How do you folks keep track of what needs edits, or what you think might be improved by an edit?

In Classic, I might use the Red flag to mark something for retouching.

But we don't have flags in CC. So I thought about a simple keyword like "Edit". But then I noticed you cannot filter by keyword - and of course, CC keywords don't sync to Classic.

I suppose I could put a magic keyword in the subtitle - but I was interested in what other folks did 

Cheers! Tim.


----------



## Jimmsp (Sep 12, 2018)

This is one reason I do all my serious editing in Classic on my pc. 
I use LR CC simply as a carrier for the photos I take with my phone, and I will do some preliminary editing in LR CC on a few photos only.
This "prelim" editing is only on photos I might share on social media.


----------



## johnbeardy (Sep 12, 2018)

In CC you do have flags - Pick, Unpicked, Rejects. It's "labels" that you don't have, sadly, so instead of a red colour label I would suggest using flags or ratings. But I would agree with Jim in not regarding CC as a serious editing tool, more a convenience.


----------



## Victoria Bampton (Sep 12, 2018)

I work on the basis that anything 3 star or above needs editing. I often dump them into an @edit album as a workflow type collection. I also have @inbox, @photoshop and similar albums. 

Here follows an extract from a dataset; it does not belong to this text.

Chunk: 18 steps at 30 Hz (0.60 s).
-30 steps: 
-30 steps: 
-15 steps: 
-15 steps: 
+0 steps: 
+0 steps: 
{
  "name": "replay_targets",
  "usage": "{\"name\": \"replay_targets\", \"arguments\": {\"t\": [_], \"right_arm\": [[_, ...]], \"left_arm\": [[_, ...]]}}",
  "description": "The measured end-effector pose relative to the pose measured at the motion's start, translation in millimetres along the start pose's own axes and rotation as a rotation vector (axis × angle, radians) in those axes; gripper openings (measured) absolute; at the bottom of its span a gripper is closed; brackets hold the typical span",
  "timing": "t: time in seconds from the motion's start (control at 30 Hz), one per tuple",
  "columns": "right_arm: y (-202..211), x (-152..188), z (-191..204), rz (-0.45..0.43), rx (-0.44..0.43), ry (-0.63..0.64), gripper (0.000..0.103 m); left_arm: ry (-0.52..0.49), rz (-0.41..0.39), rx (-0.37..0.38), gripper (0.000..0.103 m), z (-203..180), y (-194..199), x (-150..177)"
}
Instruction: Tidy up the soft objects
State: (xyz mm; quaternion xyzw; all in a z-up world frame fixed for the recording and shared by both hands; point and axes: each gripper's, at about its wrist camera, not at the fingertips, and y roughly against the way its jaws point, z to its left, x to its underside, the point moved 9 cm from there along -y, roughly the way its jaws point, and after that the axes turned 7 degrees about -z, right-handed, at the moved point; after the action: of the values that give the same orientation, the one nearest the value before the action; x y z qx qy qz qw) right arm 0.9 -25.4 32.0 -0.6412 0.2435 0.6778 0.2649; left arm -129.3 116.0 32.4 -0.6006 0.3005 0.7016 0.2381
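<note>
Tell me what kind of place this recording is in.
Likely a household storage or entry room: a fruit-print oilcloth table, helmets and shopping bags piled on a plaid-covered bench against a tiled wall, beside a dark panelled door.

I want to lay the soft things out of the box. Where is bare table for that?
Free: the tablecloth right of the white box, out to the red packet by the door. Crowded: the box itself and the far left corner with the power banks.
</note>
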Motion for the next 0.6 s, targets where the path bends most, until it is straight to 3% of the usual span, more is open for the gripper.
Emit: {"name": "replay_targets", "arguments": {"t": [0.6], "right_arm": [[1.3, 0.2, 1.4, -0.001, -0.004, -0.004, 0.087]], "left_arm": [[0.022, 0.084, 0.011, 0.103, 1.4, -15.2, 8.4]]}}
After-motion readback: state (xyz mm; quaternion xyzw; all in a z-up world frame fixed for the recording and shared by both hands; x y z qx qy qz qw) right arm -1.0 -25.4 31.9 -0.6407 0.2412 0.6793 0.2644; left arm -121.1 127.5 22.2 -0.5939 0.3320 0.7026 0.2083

Sent from my iPad using Tapatalk


----------



## TimWatts (Sep 13, 2018)

johnbeardy said:


> In CC you do have flags - Pick, Unpicked, Rejects. It's "labels" that you don't have, sadly, so instead of a red colour label I would suggest using flags or ratings. But I would agree with Jim in not regarding CC as a serious editing tool, more a convenience.

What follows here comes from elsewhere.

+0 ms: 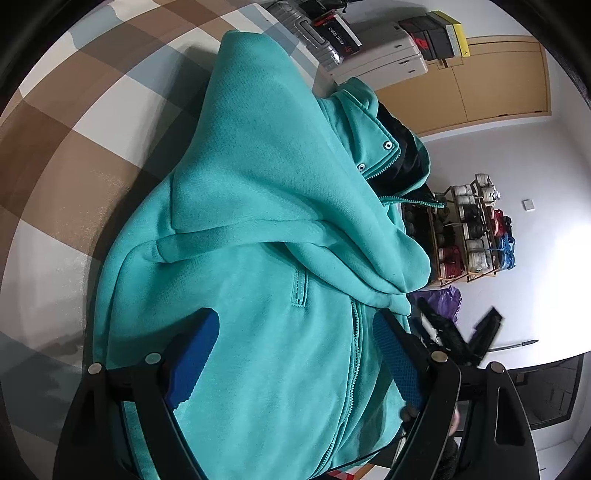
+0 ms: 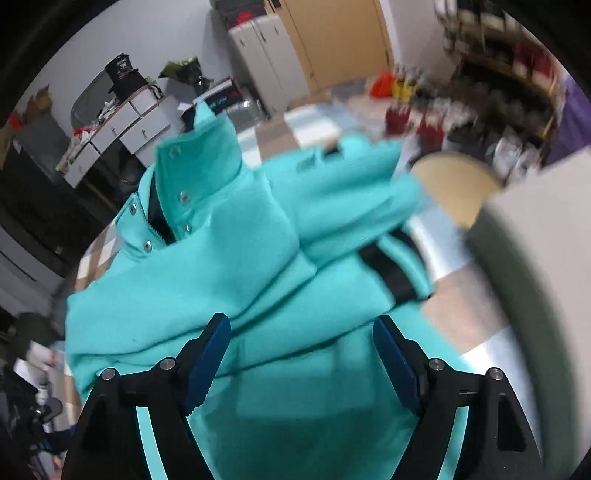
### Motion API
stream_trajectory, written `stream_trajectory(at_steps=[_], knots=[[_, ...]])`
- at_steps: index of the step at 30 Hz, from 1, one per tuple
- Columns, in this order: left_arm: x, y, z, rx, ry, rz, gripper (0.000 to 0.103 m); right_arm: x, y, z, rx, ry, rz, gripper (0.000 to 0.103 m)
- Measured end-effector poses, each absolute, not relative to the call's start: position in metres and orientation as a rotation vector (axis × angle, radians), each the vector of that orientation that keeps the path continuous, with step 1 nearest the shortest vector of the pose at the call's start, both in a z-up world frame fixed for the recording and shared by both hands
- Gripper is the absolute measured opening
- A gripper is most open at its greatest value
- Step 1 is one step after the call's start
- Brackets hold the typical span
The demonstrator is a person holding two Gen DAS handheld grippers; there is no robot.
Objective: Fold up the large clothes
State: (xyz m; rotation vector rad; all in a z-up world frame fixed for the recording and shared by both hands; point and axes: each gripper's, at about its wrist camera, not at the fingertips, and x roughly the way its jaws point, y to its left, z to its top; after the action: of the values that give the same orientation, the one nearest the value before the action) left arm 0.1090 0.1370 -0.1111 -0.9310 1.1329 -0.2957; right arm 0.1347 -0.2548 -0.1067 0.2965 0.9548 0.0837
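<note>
A teal zip-up jacket [image 1: 258, 184] lies on a brown, white and grey checked cover [image 1: 74, 147]. One sleeve [image 1: 295, 236] is folded across its front, and the snap collar [image 1: 384, 147] with its dark lining is at the far end. My left gripper [image 1: 295, 343] is open low over the hem area; its blue pads [image 1: 195, 354] straddle the zipper [image 1: 352, 350], with cloth lapping the left pad. In the blurred right wrist view, my right gripper [image 2: 301, 343] stands open above the jacket [image 2: 221, 280], with nothing pinched. A black-banded cuff [image 2: 391, 269] lies to the right and the collar [image 2: 177, 192] at the upper left.
Beyond the cover stand a silver suitcase [image 1: 306, 26], a white cabinet [image 1: 388, 59] and a wooden door [image 1: 480, 85]. A shoe rack [image 1: 469, 229] stands on the floor to the right. A round beige stool [image 2: 454, 181] and a blurred grey edge [image 2: 535, 295] are close on the right.
</note>
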Motion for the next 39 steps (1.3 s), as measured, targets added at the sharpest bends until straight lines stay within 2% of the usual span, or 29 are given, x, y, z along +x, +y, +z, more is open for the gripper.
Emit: stream_trajectory(at_steps=[4, 5, 6, 7, 9, 11, 14, 15, 17, 18, 21, 28, 31, 32, 33, 34, 36, 39], knots=[[0.11, 0.139, -0.106, -0.907, 1.111, -0.288, 0.082, 0.126, -0.233, -0.066, 0.234, 0.881, 0.203, 0.083], [0.111, 0.139, -0.105, -0.9, 1.107, -0.283, 0.082, 0.123, -0.227, -0.054, 0.225, 0.835, 0.226, 0.088], [0.112, 0.139, -0.105, -0.893, 1.103, -0.282, 0.082, 0.122, -0.218, -0.042, 0.183, 0.792, 0.234, 0.098], [0.115, 0.14, -0.106, -0.888, 1.098, -0.282, 0.082, 0.127, -0.206, -0.032, 0.107, 0.765, 0.233, 0.101], [0.119, 0.141, -0.107, -0.88, 1.093, -0.277, 0.082, 0.15, -0.178, -0.029, -0.062, 0.762, 0.195, 0.101], [0.123, 0.139, -0.107, -0.866, 1.092, -0.274, 0.082, 0.182, -0.164, -0.048, -0.163, 0.854, 0.127, 0.101], [0.131, 0.138, -0.111, -0.842, 1.101, -0.269, 0.082, 0.213, -0.17, -0.095, -0.188, 1.036, 0.06, 0.091], [0.133, 0.139, -0.113, -0.85, 1.11, -0.273, 0.082, 0.224, -0.177, -0.118, -0.202, 1.108, 0.007, 0.082], [0.133, 0.141, -0.116, -0.878, 1.131, -0.253, 0.082, 0.232, -0.186, -0.141, -0.233, 1.141, -0.064, 0.082], [0.131, 0.143, -0.114, -0.889, 1.12, -0.249, 0.082, 0.231, -0.19, -0.142, -0.211, 1.122, -0.068, 0.085], [0.127, 0.139, -0.106, -0.816, 1.12, -0.258, 0.082, 0.223, -0.195, -0.135, -0.15, 1.091, -0.082, 0.086], [0.132, 0.133, -0.119, -0.743, 1.173, -0.269, 0.082, 0.145, -0.184, -0.081, 0.044, 0.907, 0.13, 0.088], [0.134, 0.143, -0.131, -0.893, 1.151, -0.269, 0.082, 0.088, -0.186, -0.063, 0.241, 0.782, 0.278, 0.09], [0.135, 0.146, -0.134, -0.957, 1.14, -0.274, 0.082, 0.067, -0.19, -0.059, 0.309, 0.724, 0.309, 0.093], [0.135, 0.151, -0.138, -1.009, 1.122, -0.266, 0.082, 0.04, -0.194, -0.058, 0.393, 0.666, 0.335, 0.102], [0.136, 0.156, -0.143, -1.064, 1.106, -0.253, 0.082, 0.027, -0.194, -0.058, 0.433, 0.641, 0.344, 0.103], [0.136, 0.161, -0.148, -1.127, 1.082, -0.234, 0.082, -0.006, -0.195, -0.062, 0.511, 0.597, 0.353, 0.103], [0.135, 0.166, -0.15, -1.181, 1.048, -0.203, 0.082, -0.024, -0.182, -0.062, 0.472, 0.628, 0.375, 0.103]])
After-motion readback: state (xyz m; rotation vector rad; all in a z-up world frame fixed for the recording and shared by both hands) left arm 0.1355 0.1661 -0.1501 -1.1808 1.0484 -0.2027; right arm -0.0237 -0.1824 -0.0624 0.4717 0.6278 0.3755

Noted terminology error on my part 

I agree. CC is a great rating and review tool - and critical to me as I can use 3 hours / day on a train to/from work to mash through my collection. It is an essential part of my workflow for that reason. That works really well - 2 days and I've done a pick/reject on all of 2018!!! (4554 down to 1483 picks).
Next is a sweep of picks for a 1-star.

I envisage doing basic crops and maybe fiddling with the lighting/colour so see if a photo has potential in CC. But for pretty much all final edits, I agree, I'd want to review on Classic with a decent screen. 

I'm happy with my rating workflow - but I have not come up with a good editing workflow yet.


----------



## johnbeardy (Sep 13, 2018)

TimWatts said:


> .... as I can use 3 hours / day on a train to/from work to mash through my collection....

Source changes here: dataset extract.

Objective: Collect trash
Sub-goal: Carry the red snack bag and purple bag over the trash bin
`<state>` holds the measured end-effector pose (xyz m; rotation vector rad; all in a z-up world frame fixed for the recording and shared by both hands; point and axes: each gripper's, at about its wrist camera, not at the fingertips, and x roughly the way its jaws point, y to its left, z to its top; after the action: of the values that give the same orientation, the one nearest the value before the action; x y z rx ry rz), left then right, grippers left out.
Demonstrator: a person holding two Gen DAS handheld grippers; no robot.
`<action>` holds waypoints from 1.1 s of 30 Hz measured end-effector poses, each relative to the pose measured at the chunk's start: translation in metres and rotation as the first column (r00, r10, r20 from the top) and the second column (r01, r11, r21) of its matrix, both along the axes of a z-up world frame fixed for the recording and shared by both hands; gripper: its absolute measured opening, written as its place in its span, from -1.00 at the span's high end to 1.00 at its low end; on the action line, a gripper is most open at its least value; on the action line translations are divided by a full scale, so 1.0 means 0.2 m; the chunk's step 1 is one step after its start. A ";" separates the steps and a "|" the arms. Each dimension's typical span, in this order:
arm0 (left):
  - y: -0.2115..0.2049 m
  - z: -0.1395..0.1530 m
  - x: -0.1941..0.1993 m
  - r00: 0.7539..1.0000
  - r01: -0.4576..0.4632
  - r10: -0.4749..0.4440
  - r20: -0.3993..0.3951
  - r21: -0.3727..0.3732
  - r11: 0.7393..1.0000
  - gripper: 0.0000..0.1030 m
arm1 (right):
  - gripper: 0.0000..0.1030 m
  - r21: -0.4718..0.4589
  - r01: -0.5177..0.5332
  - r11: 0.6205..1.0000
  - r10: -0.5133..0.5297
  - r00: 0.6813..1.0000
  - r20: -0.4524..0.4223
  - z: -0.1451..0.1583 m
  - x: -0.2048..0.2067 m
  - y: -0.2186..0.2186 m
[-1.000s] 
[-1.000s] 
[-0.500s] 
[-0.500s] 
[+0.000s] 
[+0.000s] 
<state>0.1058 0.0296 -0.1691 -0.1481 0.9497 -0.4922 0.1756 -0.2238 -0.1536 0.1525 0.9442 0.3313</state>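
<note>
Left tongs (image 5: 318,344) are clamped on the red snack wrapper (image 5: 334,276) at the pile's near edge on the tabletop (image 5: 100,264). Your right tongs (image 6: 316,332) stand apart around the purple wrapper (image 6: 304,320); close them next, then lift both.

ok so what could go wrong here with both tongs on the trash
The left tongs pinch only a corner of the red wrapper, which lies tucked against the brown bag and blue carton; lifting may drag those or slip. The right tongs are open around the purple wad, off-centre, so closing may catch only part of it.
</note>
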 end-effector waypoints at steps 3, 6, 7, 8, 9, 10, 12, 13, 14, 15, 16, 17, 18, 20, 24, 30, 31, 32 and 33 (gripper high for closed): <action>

Lightroom Mobile shows its true worth in South East England....


----------



## TimWatts (Sep 13, 2018)

johnbeardy said:


> Lightroom Mobile shows its true worth in South East England....





But I do get to do it in comfort 

On Fridays, I'll crack open a bottle of wine too...


----------



## MarkNicholas (Sep 14, 2018)

TimWatts said:


> Noted terminology error on my part
> I have not come up with a good editing workflow yet.



In CC on my phone I apply "auto" exposure settings then I apply one of my presets for noise reduction and sharpening. Then adjust the "light" settings using the histogram as a guide.and then "colour" (white balance). Sometimes will also crop. Will fine tune in and finish off in Classic.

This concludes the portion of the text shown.